- What is required: Your task is to copy the listing exactly, with the pictures left out.
BEGIN
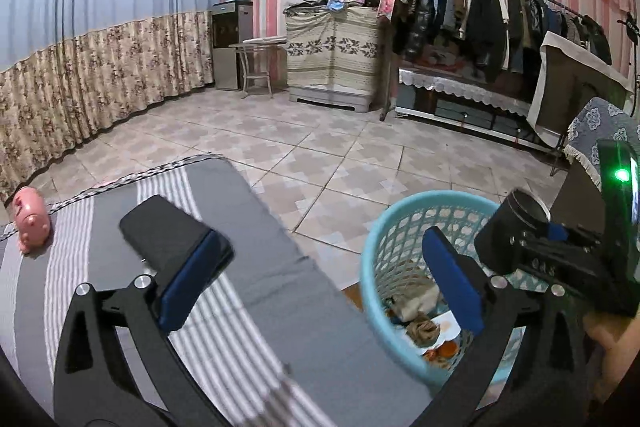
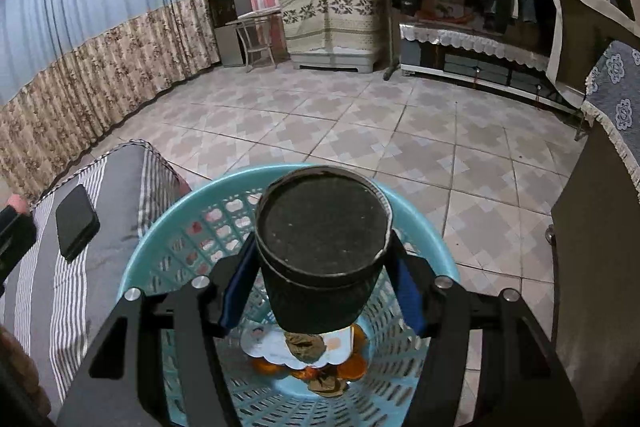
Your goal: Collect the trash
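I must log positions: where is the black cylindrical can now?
The black can is clamped in the right tongs, directly above the blue basket.

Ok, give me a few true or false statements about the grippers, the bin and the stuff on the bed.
1. The right gripper holds a black can over the bin. True.
2. The left gripper grips a phone. False: it is open and holds nothing.
3. The bin is empty. False: orange peels and paper lie inside.
4. A black phone lies on the striped bed. True.
5. A pink toy lies on the bed. True.
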Tool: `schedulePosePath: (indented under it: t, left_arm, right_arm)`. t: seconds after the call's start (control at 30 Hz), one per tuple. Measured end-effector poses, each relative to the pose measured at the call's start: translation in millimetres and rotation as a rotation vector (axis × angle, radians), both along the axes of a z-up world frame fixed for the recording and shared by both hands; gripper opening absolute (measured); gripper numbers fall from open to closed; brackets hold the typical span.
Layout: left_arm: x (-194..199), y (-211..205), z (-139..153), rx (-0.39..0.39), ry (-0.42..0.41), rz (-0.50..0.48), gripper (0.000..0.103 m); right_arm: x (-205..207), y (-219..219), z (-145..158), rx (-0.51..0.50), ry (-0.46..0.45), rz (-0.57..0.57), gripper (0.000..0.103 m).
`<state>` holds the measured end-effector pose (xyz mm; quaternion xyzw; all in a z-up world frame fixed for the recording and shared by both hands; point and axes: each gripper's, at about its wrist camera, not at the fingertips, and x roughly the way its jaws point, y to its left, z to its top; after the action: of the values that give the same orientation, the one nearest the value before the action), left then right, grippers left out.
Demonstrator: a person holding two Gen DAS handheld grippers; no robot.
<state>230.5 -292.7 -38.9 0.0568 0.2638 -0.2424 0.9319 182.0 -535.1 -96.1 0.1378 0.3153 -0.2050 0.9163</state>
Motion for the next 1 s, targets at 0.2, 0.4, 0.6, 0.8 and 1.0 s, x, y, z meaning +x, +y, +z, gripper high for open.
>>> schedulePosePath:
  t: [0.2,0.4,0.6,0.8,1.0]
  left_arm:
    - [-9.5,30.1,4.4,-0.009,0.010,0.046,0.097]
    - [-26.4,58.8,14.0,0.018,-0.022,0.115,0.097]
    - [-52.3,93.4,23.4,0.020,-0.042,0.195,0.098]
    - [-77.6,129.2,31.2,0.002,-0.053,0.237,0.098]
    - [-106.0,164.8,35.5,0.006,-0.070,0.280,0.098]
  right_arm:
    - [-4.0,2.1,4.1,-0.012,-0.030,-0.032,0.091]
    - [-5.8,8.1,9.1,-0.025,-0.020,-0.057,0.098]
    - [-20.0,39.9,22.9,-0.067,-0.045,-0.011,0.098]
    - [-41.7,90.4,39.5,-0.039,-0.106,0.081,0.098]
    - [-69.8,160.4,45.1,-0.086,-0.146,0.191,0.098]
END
- Exercise response:
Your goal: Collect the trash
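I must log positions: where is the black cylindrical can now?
The black can is clamped in the right tongs, directly above the blue basket.

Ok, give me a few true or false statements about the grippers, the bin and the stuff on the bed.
1. The right gripper holds a black can over the bin. True.
2. The left gripper grips a phone. False: it is open and holds nothing.
3. The bin is empty. False: orange peels and paper lie inside.
4. A black phone lies on the striped bed. True.
5. A pink toy lies on the bed. True.
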Tool: `schedulePosePath: (indented under it: t, left_arm, right_arm)`. t: seconds after the call's start (control at 30 Hz), one per tuple. Measured end-effector poses, each relative to the pose measured at the call's start: translation in millimetres and rotation as a rotation vector (axis × angle, radians), both along the axes of a z-up world frame fixed for the recording and shared by both hands; gripper opening absolute (measured); gripper numbers fall from open to closed; brackets hold the typical span.
Layout: left_arm: x (-194..199), y (-211..205), z (-139..153), rx (-0.39..0.39), ry (-0.42..0.41), rz (-0.50..0.48), gripper (0.000..0.103 m); right_arm: x (-205..207), y (-219..219), z (-145..158), rx (-0.51..0.50), ry (-0.46..0.45), rz (-0.57..0.57), gripper (0.000..0.103 m).
`<state>` holds the measured end-effector pose (xyz mm; quaternion xyzw; all in a z-up world frame fixed for the recording and shared by both hands; point and axes: each gripper's, at about its wrist camera, not at the fingertips, and x roughly the way its jaws point, y to its left, z to its top; after the action: of the values that give the same orientation, the one nearest the value before the action), left then right, grippers left out.
Demonstrator: a person holding two Gen DAS handheld grippers; no robot.
<state>230.5 -292.7 -38.9 0.0568 0.2638 -0.2424 0.9319 182.0 -535.1 -96.1 0.1378 0.3153 -0.2050 0.9163</state>
Motion for the next 1 s, targets at 0.2, 0.4, 0.6, 0.8 and 1.0 s, x, y, z meaning +x, +y, +z, gripper high for open.
>>> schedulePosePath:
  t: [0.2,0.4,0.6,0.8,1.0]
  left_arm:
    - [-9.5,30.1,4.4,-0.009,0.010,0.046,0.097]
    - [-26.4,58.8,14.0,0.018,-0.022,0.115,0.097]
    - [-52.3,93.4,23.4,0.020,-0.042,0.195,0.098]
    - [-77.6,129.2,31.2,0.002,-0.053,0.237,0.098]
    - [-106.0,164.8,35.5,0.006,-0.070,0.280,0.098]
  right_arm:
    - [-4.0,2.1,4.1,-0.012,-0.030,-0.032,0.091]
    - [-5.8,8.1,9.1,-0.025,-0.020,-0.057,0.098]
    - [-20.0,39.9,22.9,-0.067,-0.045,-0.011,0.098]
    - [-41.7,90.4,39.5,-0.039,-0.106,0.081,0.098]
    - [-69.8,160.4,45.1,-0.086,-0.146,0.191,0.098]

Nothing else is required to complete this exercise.